Task description: Some of the lines below need repeating. Reproduce exactly those between the lines holding "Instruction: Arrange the" and "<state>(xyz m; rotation", inclusive.
====
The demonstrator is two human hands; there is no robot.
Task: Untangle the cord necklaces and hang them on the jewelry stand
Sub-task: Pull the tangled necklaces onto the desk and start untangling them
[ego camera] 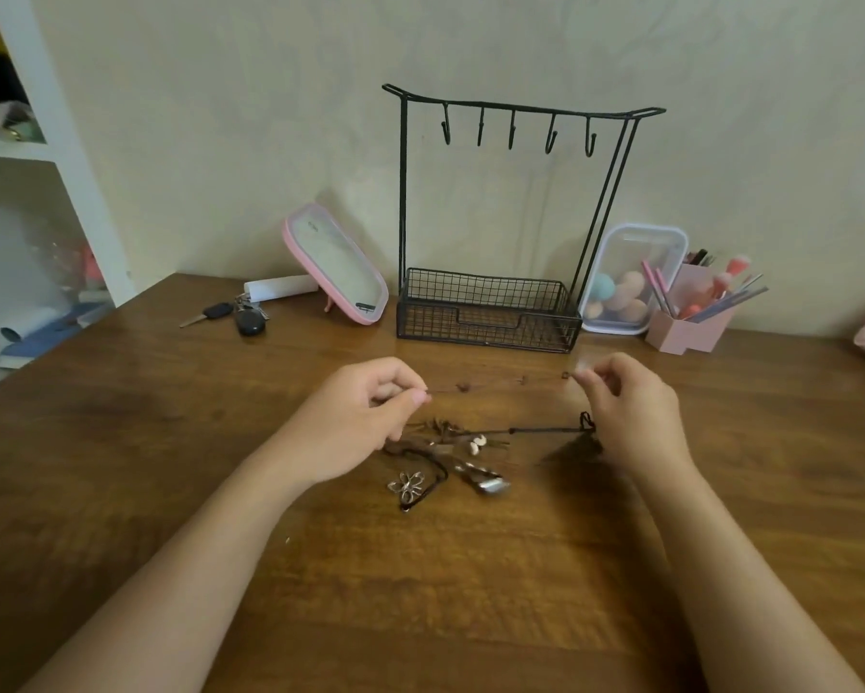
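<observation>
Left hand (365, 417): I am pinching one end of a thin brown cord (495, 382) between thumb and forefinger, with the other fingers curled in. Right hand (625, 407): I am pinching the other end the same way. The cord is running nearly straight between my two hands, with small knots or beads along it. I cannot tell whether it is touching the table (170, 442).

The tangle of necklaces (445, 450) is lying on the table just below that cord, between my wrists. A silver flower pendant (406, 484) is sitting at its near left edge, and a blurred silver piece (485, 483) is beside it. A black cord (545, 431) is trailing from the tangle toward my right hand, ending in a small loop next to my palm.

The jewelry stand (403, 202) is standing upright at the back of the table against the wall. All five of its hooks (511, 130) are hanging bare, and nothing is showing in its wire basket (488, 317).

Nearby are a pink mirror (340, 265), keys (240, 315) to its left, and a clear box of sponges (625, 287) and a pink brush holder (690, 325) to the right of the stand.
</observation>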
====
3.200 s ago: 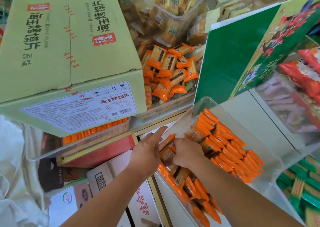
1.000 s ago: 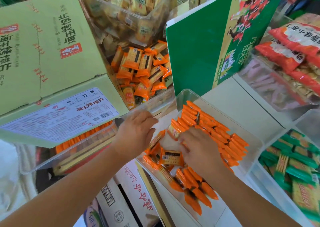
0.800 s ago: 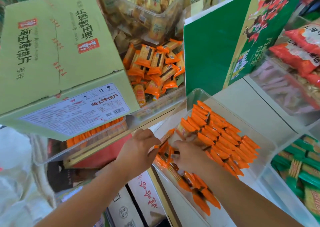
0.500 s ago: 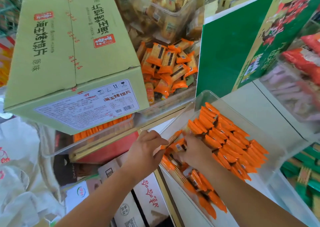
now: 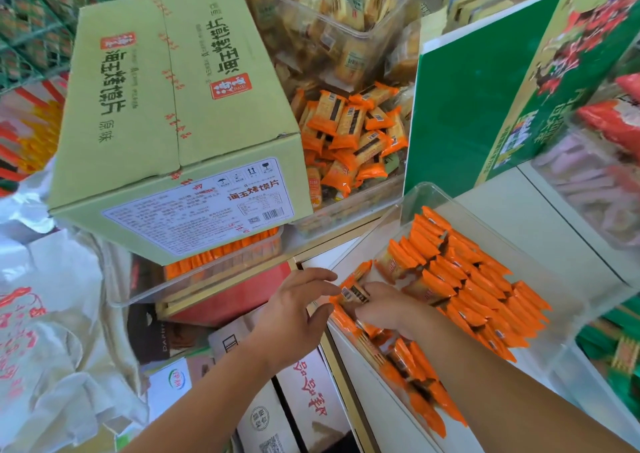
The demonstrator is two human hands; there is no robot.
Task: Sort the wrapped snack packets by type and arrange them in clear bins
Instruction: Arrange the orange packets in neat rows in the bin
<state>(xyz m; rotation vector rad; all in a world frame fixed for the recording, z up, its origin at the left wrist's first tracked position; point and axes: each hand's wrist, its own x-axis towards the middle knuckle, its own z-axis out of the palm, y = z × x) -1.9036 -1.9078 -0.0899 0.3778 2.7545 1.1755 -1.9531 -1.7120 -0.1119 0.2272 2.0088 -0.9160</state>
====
Your response:
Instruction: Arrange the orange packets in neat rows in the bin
<state>(xyz m; rotation vector rad; all in a world frame fixed for the recording, z up, its origin at the left wrist's first tracked position; point and axes: each hand's wrist, its own x-axis towards the middle knuckle, its own z-axis out of the palm, y = z × x) -1.9036 -1.9078 -0.0899 0.3778 2.7545 1.1755 -1.9531 -1.7120 -0.1119 0.2272 2.0088 -0.9160</state>

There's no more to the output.